Jacob Neusner observes that “Scripture’s Halakhah does not contemplate Israel’s coexisting, in the land, with gentiles and their idolatry.”6
For pragmatic reasons, we’ve often had to modify that view as we lived as minorities in other lands. In those cases, we were less concerned about how we could tolerate others than about persuading them to tolerate us. However, toleration between incompatible or hostile groups is perennial challenge for heterogeneous societies.
Principle or Pragmatism?
There are two ways of looking at tolerance: as a matter of principle or of pragmatism.
On principle, out of respect for individual autonomy, we might tolerate beliefs and practices we don’t like because they’re not physically harmful. We might refuse to tolerate beliefs and practices that do cause harm. In those cases, we must be very sure that we’re right and we must have the power to prevent people from doing what we won’t tolerate.

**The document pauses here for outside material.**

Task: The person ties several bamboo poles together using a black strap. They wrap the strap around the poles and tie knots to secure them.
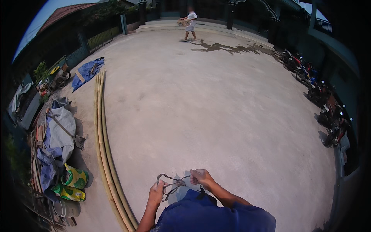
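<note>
A dark, twisted strap or cord [171, 188] hangs in loose loops between my two hands, in front of my body. My left hand [156, 192] grips the looped part at its left side. My right hand [201, 177] pinches one end, with the fingers curled in. Below the cord lies the pale concrete ground [220, 116]. My feet are mostly hidden by the hands and the blue shirt [214, 216].
Long bamboo poles [101, 130] lie at my left. Beyond them are a shovel [65, 127], grey sheeting [62, 123], yellow-green sacks [76, 177] and a bucket [67, 208]. A blue tarp [87, 71] lies farther off. Motorcycles [324, 110] line the right. Ahead, a person [191, 21] carries a cardboard box [183, 22].
</note>
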The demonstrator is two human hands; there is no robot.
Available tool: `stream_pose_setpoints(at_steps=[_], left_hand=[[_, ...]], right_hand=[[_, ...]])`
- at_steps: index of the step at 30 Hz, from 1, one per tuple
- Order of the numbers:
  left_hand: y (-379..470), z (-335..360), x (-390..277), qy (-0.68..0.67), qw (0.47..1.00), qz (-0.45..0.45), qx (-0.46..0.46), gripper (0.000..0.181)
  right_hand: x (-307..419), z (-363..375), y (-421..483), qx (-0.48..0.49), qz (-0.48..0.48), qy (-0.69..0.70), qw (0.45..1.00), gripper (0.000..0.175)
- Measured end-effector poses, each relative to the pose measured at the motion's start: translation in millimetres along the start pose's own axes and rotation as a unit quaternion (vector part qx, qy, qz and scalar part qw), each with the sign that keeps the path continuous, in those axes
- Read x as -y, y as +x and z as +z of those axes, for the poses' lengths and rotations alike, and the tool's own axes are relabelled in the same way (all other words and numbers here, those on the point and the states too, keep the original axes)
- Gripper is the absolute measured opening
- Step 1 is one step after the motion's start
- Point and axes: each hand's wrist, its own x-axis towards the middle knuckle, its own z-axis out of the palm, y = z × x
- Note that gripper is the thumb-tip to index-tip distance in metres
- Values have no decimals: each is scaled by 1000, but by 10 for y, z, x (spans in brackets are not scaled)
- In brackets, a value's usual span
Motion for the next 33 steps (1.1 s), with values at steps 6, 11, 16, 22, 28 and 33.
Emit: stream_pose_setpoints(at_steps=[6, 11, 16, 22, 28, 33], left_hand=[[958, -435, -635, -36, 999, 13, 0, 62], [1519, -656, -1070, -117, 992, 47, -24, 63], [2507, -993, -1033, -108, 993, 48, -23, 61], [3765, -1501, -1463, 69, 996, 52, 18, 58], [4858, -2166, -2005, 166, 967, 171, -89, 47], [5705, -2703, -2611, 176, 976, 120, -36, 44]], right_hand=[[1277, 689, 1234, 168, -270, -292, 902, 51], [1874, 1255, 1842, 337, -185, -382, 841, 66], [1815, 1363, 2669, 270, -117, -318, 901, 52], [2386, 1444, 3776, 185, -42, -246, 951, 31], [3147, 1628, 4852, 66, -28, 160, 984, 25], [3673, 1867, 5778, 43, 51, 146, 987, 37]])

Sir Charles Napier (1782-1853) told a relevant story about his experience as a young British officer in India. When he and his soldiers arrived at a village, the locals were preparing to burn a widow alive on her late husband’s funeral pyre. The village elders explained that it was part of their tradition. Napier listened respectfully, then explained that it was British tradition to hang anyone who did such a thing. The widow was set free. Today, we might make a similar argument about female genital mutilation and other barbaric practices of some migrants to Western countries.
Pragmatically, however, we often lack the power to prohibit some things without causing social unrest or worse problems. Whatever principles are at stake, tolerance becomes a practical necessity. In order to get anything done, we have to find a lowest common denominator on which all social groups can agree.
There are no perfect solutions to social problems. However, if we can manage to tolerate each other and live together in peace, it’s a good first step.
Neusner, J., editor (2008), Religious Tolerance in World Religions. West Conshohocken: Templeton Foundation Press.
Rawls, J. (1993), Political Liberalism. New York: Columbia University Press. Kindle edition.
Telushkin, J. (2000), The Book of Jewish Values. New York: Random House.